… Через полчаса все в комнате с соколом было разорено. Чемодан на полу и внутренняя матросская крышка его дыбом. Елена, похудевшая и строгая, со складками у губ, молча вкладывала в чемодан сорочки, кальсоны, простыни. Тальберг, на коленях у нижнего ящика шкапа ковырял в нем ключем. А потом… потом в комнате противно, как во всякой комнате, где хаос укладки, и еще хуже, когда абажур сдернут с лампы. Никогда. Никогда не сдергивайте абажур с лампы! Абажур священен. Никогда не убегайте крысьей побежкой на неизвестность от опасности. У абажура дремлите, читайте — пусть воет вьюга, — ждите, пока к вам придут.
Тальберг же бежал. Он возвышался, попирая обрывки бумаги, у застегнутого тяжелого чемодана в своей длинной шинели, в аккуратных черных наушниках, с гетманской серо-голубой кокардой и опоясан шашкой.

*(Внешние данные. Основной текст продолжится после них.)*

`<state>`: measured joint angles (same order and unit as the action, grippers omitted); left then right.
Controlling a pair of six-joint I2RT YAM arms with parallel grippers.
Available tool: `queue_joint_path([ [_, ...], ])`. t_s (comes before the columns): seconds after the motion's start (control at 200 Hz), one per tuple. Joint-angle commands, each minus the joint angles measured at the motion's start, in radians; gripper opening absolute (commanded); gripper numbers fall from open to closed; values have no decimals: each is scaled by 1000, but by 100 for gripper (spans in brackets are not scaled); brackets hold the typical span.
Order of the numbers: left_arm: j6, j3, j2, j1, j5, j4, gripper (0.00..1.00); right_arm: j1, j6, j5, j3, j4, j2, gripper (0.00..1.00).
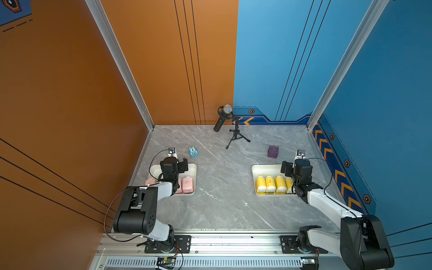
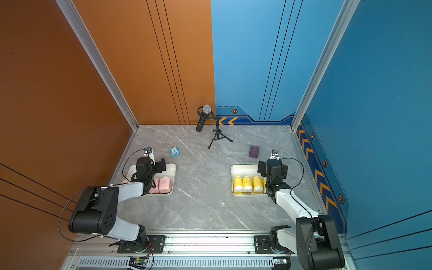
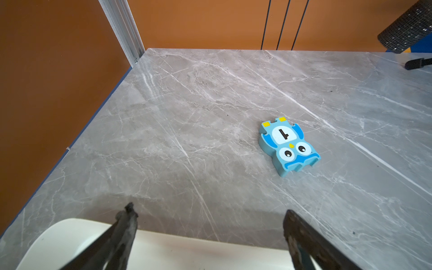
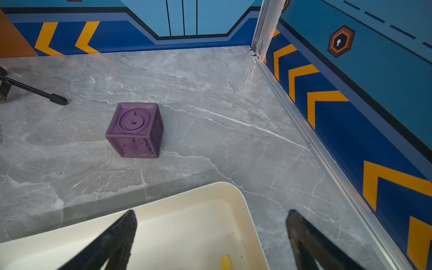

На дальнем пути Города 1-го Пассажирского уже стоит поезд еще без паровоза, как гусеница без головы. В составе девять вагонов с ослепительно белым, электрическим светом. В составе в 1 час ночи уходит в Германию штаб генерала фон-Буссова. Тальберга берут: у Тальберга нашлись связи… Гетманское министерство — это глупая и пошлая оперетка (Тальберг любил выражаться тривиально, но сильно), как, впрочем, и сам гетман. Тем более пошлая, что…
— Пойми (шопот) немцы оставляют гетмана на произвол судьбы и очень, очень может быть, что Петлюра войдет. В сущности, у Петлюры есть здоровые корни. В этом движении на стороне Петлюры мужицкая масса, а это, знаешь ли…
О, Елена знала! Елена отлично знала. В марте 1917 г. Тальберг был первый, — поймите, первый, — кто пришел в военное училище с широченной красной повязкой на рукаве. Это было в самых первых числах, когда все еще офицеры в Городе, при известиях из Петербурга становились кирпичными и уходили куда-то, в темные корридоры, чтобы ничего не слышать.